■ Exercise prompt: So that nothing is lost, transcribe each line of the records exactly.

══════════

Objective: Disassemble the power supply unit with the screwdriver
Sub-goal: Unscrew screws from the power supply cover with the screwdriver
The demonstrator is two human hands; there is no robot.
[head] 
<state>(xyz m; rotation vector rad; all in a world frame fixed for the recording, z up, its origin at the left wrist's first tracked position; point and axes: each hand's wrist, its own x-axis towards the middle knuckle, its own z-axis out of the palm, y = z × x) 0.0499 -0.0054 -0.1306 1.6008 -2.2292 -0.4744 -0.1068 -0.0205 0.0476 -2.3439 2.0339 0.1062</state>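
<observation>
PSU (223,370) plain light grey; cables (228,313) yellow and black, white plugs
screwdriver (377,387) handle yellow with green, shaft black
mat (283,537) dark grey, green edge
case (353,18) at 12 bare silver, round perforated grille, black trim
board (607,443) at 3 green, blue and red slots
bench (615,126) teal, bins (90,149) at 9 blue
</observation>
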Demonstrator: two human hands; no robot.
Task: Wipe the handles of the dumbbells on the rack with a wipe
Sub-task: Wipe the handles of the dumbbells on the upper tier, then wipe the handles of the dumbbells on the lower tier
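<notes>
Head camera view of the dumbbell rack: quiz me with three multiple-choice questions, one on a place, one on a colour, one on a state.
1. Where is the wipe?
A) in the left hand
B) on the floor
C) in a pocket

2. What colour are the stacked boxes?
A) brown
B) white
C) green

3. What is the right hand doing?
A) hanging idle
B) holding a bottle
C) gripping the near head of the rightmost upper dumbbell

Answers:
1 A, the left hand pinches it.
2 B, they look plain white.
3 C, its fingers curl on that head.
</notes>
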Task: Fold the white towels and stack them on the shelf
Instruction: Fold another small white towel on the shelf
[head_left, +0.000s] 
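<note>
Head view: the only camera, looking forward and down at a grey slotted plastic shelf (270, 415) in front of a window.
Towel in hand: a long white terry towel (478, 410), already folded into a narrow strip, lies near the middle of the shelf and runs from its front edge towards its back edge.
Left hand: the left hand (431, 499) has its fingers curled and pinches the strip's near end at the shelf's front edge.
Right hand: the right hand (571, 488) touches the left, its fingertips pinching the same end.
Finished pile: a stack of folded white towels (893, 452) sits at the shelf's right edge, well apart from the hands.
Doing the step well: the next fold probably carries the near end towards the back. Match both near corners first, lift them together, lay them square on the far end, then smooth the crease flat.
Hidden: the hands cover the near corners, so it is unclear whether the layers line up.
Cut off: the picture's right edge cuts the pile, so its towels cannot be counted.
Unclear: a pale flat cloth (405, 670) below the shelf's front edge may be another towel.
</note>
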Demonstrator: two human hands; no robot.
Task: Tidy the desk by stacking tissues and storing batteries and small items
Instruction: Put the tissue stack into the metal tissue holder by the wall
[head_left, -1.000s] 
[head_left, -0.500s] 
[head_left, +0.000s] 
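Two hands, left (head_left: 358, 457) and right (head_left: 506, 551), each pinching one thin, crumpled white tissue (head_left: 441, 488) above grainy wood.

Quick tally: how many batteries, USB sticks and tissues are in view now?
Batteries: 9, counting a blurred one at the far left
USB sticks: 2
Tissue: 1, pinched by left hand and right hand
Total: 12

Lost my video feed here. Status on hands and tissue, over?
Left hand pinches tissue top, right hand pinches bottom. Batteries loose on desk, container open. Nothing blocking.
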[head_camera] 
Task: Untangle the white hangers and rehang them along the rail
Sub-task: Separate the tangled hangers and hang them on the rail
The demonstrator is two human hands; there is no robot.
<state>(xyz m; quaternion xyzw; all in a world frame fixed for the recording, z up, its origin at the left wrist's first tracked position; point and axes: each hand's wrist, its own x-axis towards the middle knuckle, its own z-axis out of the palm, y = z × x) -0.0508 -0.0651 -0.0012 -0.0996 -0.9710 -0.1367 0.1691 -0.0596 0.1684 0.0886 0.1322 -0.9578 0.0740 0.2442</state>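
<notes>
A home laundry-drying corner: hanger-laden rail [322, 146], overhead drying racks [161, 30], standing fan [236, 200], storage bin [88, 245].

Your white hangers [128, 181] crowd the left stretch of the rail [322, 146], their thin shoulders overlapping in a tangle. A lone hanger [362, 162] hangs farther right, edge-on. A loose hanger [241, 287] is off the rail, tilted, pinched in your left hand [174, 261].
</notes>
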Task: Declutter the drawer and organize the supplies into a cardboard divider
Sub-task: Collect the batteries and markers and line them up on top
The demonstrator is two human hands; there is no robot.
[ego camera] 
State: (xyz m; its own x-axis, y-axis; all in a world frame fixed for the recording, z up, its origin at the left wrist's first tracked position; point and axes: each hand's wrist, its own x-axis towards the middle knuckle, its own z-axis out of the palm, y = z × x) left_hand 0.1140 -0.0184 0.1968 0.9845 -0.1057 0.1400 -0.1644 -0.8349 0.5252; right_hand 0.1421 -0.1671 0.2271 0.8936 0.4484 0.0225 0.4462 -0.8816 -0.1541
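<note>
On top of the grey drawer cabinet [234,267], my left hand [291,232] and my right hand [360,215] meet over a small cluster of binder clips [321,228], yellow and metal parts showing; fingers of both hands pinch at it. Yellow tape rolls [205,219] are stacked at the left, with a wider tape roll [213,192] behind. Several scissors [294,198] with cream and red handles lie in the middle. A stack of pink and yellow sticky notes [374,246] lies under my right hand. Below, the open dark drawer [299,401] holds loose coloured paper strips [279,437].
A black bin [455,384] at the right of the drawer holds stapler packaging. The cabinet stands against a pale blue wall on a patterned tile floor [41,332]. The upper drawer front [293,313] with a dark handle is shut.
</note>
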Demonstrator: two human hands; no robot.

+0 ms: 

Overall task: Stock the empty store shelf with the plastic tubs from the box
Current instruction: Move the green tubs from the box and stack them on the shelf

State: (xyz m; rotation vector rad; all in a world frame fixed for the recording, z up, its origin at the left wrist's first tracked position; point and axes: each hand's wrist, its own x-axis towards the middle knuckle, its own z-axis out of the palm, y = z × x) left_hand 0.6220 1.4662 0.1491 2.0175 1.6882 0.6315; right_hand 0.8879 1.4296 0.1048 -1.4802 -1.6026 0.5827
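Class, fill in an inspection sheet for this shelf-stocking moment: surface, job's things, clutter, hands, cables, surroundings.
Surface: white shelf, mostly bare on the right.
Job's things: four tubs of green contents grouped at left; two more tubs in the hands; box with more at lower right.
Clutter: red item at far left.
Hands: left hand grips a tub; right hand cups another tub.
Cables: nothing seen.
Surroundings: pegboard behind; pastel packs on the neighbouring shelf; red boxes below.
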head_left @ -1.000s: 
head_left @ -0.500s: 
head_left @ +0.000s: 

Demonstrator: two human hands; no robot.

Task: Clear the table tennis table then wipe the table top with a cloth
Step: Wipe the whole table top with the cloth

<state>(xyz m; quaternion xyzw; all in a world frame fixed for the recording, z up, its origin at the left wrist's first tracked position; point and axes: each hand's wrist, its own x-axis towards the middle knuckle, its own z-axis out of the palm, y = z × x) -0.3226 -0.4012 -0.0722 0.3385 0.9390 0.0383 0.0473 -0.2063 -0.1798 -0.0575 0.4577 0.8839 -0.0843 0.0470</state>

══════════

■ Your solution:
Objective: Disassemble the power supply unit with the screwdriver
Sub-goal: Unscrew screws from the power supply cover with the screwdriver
The demonstrator is two human hands; there is no robot.
[head] 
<state>(xyz m; rotation vector rad; all in a world frame fixed for the recording, z up, its origin at the left wrist's first tracked position; point and axes: each hand's wrist, its own x-axis towards the middle knuckle, its own z-axis out of the palm, y = z × x) 0.0499 -0.0054 -0.1306 1.6008 -2.2292 -0.4744 -0.1068 -0.0205 0.0476 -2.3439 2.0339 0.1062</state>
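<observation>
PSU (223,370) plain light grey; cables (228,313) yellow and black, white plugs
screwdriver (377,387) handle yellow with green, shaft black
mat (283,537) dark grey, green edge
case (353,18) at 12 bare silver, round perforated grille, black trim
board (607,443) at 3 green, blue and red slots
bench (615,126) teal, bins (90,149) at 9 blue
</observation>
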Demonstrator: two human hands; no robot.
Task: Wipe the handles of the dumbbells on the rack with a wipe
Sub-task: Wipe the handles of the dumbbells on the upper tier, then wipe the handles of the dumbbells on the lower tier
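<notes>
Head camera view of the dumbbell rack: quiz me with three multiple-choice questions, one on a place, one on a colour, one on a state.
1. Where is the wipe?
A) in the left hand
B) on the floor
C) in a pocket

2. What colour are the stacked boxes?
A) brown
B) white
C) green

3. What is the right hand doing?
A) hanging idle
B) holding a bottle
C) gripping the near head of the rightmost upper dumbbell

Answers:
1 A, the left hand pinches it.
2 B, they look plain white.
3 C, its fingers curl on that head.
</notes>
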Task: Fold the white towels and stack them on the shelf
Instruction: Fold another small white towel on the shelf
[head_left, +0.000s] 
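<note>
Head view: the only camera, looking forward and down at a grey slotted plastic shelf (270, 415) in front of a window.
Towel in hand: a long white terry towel (478, 410), already folded into a narrow strip, lies near the middle of the shelf and runs from its front edge towards its back edge.
Left hand: the left hand (431, 499) has its fingers curled and pinches the strip's near end at the shelf's front edge.
Right hand: the right hand (571, 488) touches the left, its fingertips pinching the same end.
Finished pile: a stack of folded white towels (893, 452) sits at the shelf's right edge, well apart from the hands.
Doing the step well: the next fold probably carries the near end towards the back. Match both near corners first, lift them together, lay them square on the far end, then smooth the crease flat.
Hidden: the hands cover the near corners, so it is unclear whether the layers line up.
Cut off: the picture's right edge cuts the pile, so its towels cannot be counted.
Unclear: a pale flat cloth (405, 670) below the shelf's front edge may be another towel.
</note>
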Demonstrator: two human hands; no robot.
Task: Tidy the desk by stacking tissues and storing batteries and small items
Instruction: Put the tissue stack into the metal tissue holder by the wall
[head_left, -1.000s] 
[head_left, -0.500s] 
[head_left, +0.000s] 
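Two hands, left (head_left: 358, 457) and right (head_left: 506, 551), each pinching one thin, crumpled white tissue (head_left: 441, 488) above grainy wood.

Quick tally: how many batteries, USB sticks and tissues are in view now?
Batteries: 9, counting a blurred one at the far left
USB sticks: 2
Tissue: 1, pinched by left hand and right hand
Total: 12

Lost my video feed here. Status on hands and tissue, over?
Left hand pinches tissue top, right hand pinches bottom. Batteries loose on desk, container open. Nothing blocking.
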[head_camera] 
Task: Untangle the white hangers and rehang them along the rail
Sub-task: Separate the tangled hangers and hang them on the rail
The demonstrator is two human hands; there is no robot.
<state>(xyz m; quaternion xyzw; all in a world frame fixed for the recording, z up, its origin at the left wrist's first tracked position; point and axes: each hand's wrist, its own x-axis towards the middle knuckle, its own z-axis out of the palm, y = z × x) -0.0508 -0.0651 -0.0012 -0.0996 -0.9710 -0.1367 0.1691 -0.0596 0.1684 0.0886 0.1322 -0.9578 0.0740 0.2442</state>
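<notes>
A home laundry-drying corner: hanger-laden rail [322, 146], overhead drying racks [161, 30], standing fan [236, 200], storage bin [88, 245].

Your white hangers [128, 181] crowd the left stretch of the rail [322, 146], their thin shoulders overlapping in a tangle. A lone hanger [362, 162] hangs farther right, edge-on. A loose hanger [241, 287] is off the rail, tilted, pinched in your left hand [174, 261].
</notes>
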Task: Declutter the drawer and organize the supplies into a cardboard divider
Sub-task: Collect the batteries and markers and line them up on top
The demonstrator is two human hands; there is no robot.
[ego camera] 
State: (xyz m; its own x-axis, y-axis; all in a world frame fixed for the recording, z up, its origin at the left wrist's first tracked position; point and axes: each hand's wrist, its own x-axis towards the middle knuckle, its own z-axis out of the palm, y = z × x) left_hand 0.1140 -0.0184 0.1968 0.9845 -0.1057 0.1400 -0.1644 -0.8349 0.5252; right_hand 0.1421 -0.1671 0.2271 0.8936 0.4484 0.0225 0.4462 -0.8816 -0.1541
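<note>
On top of the grey drawer cabinet [234,267], my left hand [291,232] and my right hand [360,215] meet over a small cluster of binder clips [321,228], yellow and metal parts showing; fingers of both hands pinch at it. Yellow tape rolls [205,219] are stacked at the left, with a wider tape roll [213,192] behind. Several scissors [294,198] with cream and red handles lie in the middle. A stack of pink and yellow sticky notes [374,246] lies under my right hand. Below, the open dark drawer [299,401] holds loose coloured paper strips [279,437].
A black bin [455,384] at the right of the drawer holds stapler packaging. The cabinet stands against a pale blue wall on a patterned tile floor [41,332]. The upper drawer front [293,313] with a dark handle is shut.
</note>
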Demonstrator: two human hands; no robot.

+0 ms: 

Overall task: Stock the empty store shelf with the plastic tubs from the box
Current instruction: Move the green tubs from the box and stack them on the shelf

State: (xyz m; rotation vector rad; all in a world frame fixed for the recording, z up, its origin at the left wrist's first tracked position; point and axes: each hand's wrist, its own x-axis towards the middle knuckle, its own z-axis out of the palm, y = z × x) left_hand 0.6220 1.4662 0.1491 2.0175 1.6882 0.6315; right_hand 0.8879 1.4296 0.1048 -1.4802 -1.6026 0.5827
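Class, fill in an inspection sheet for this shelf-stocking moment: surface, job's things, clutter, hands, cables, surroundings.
Surface: white shelf, mostly bare on the right.
Job's things: four tubs of green contents grouped at left; two more tubs in the hands; box with more at lower right.
Clutter: red item at far left.
Hands: left hand grips a tub; right hand cups another tub.
Cables: nothing seen.
Surroundings: pegboard behind; pastel packs on the neighbouring shelf; red boxes below.
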head_left @ -1.000s: 
head_left @ -0.500s: 
head_left @ +0.000s: 

Demonstrator: two human hands; no robot.

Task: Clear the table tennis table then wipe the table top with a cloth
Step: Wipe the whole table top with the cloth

<state>(xyz m; quaternion xyzw; all in a world frame fixed for the recording, z up, its origin at the left wrist's first tracked position; point and axes: each hand's wrist, its own x-axis towards the middle knuckle, its own z-axis out of the palm, y = z × x) -0.3226 -0.4012 -0.0722 0.3385 0.9390 0.0383 0.0473 -0.2063 -0.1798 -0.0575 0.4577 0.8839 -0.0843 0.0470</state>

The answer has been given, and the exercise is complete.